Village in Somerset, England

Horton is a village and civil parish in Somerset, England, situated 5 mi north of Chard. The parish had a population of 826 in 2021, and 812 in 2011.

==History==

It is first attested as Horton in 1242. The place-name Horton is a common one in England. It derives from Old English horu 'dirt' and tūn 'settlement, farm, estate', presumably meaning 'farm on muddy soil'.

In 1782 the Ilminster Turnpike Trust constructed Jordans Bridge to carry the main road over a stream.

In 1880 Horton House was built as the manor house. It has been designated as a Grade II listed building.

During the late 1970s a small group of children from Channells Lane in Horton got together to form a club called "The Sword of Justice". They decided to try to raise some money for charity and arranged a village fete to raise money for Dr Barnardos.
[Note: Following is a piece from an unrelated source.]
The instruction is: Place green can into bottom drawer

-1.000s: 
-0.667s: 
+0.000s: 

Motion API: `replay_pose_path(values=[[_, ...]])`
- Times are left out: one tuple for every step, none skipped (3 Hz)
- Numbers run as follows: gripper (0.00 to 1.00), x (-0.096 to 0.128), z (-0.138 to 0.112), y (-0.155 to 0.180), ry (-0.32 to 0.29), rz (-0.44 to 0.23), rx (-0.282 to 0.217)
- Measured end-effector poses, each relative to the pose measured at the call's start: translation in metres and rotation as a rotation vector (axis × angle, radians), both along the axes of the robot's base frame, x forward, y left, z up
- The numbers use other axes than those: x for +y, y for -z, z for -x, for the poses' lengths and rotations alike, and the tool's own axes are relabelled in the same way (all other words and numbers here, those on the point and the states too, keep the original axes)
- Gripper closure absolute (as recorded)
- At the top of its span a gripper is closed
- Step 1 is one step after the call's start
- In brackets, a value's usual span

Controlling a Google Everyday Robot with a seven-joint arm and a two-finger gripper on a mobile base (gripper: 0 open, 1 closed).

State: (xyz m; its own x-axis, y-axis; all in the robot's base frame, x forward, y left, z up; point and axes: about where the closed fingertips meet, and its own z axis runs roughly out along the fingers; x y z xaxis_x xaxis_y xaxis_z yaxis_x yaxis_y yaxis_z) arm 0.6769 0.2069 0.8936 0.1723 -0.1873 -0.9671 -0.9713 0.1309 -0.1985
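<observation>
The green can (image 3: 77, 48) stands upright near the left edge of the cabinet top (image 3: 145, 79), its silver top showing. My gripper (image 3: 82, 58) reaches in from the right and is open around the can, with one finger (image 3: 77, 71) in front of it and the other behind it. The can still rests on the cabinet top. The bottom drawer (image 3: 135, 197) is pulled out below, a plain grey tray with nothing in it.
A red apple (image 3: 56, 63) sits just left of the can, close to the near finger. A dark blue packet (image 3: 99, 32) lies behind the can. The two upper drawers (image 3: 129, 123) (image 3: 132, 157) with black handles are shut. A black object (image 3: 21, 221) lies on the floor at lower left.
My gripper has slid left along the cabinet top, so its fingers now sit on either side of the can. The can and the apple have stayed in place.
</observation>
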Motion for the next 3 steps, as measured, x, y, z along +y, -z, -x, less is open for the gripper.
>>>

The fete proved very popular and was repeated the following year to raise money for the then very ropey playing field in the village. Again it was a great success and the yearly fete has since gone on to become a very important part of the village's social calendar, known as "Horton fete and flower show" from 2006. The money raised in previous years has been used to build a replacement village hall at the north side of the village. The Horton Flower Show is where local green-fingered individuals can compete for prizes and prestige, amongst which are the biggest marrow competition or best fairy cake.

==Governance==
As a civil parish, Horton has a parish council with responsibility for local issues.

The village is in the Somerset unitary district, administered by Somerset Council. For elections to the council, it is in the Illminster electoral division.

Historically, Horton was in Chard Rural District from 1894 to 1974, and in South Somerset district from 1974 until the creation of Somerset unitary district in 2023.

It is part of the Yeovil constituency represented in the House of Commons.